## INFORMATION SUPPLIED:
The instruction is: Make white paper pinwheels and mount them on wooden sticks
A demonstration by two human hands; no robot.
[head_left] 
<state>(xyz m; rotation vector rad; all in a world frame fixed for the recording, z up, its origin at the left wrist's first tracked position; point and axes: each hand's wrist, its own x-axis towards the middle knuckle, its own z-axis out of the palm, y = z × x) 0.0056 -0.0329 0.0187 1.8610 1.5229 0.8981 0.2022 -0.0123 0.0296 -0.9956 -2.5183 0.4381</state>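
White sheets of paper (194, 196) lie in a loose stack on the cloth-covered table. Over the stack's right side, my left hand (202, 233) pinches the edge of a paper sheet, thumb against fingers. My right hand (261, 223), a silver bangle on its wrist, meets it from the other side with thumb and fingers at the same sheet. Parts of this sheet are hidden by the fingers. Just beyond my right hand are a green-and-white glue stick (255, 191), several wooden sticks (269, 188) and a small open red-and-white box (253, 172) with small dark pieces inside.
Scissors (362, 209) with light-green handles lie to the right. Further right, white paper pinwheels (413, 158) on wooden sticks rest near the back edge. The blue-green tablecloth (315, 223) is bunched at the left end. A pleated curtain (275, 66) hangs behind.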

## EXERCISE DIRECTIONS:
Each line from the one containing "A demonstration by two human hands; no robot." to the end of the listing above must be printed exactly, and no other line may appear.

## YOUR RESPONSE:
A demonstration by two human hands; no robot.
[head_left] 
<state>(xyz m; rotation vector rad; all in a world frame fixed for the recording, z up, its origin at the left wrist's first tracked position; point and axes: each hand's wrist, its own x-axis towards the middle knuckle, its own z-axis out of the palm, y = z × x) 0.0056 -0.0329 0.0187 1.8610 1.5229 0.8981 0.2022 -0.0123 0.0296 -0.9956 -2.5183 0.4381</state>
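White sheets of paper (194, 196) lie in a loose stack on the cloth-covered table. Over the stack's right side, my left hand (202, 233) pinches the edge of a paper sheet, thumb against fingers. My right hand (261, 223), a silver bangle on its wrist, meets it from the other side with thumb and fingers at the same sheet. Parts of this sheet are hidden by the fingers. Just beyond my right hand are a green-and-white glue stick (255, 191), several wooden sticks (269, 188) and a small open red-and-white box (253, 172) with small dark pieces inside.
Scissors (362, 209) with light-green handles lie to the right. Further right, white paper pinwheels (413, 158) on wooden sticks rest near the back edge. The blue-green tablecloth (315, 223) is bunched at the left end. A pleated curtain (275, 66) hangs behind.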

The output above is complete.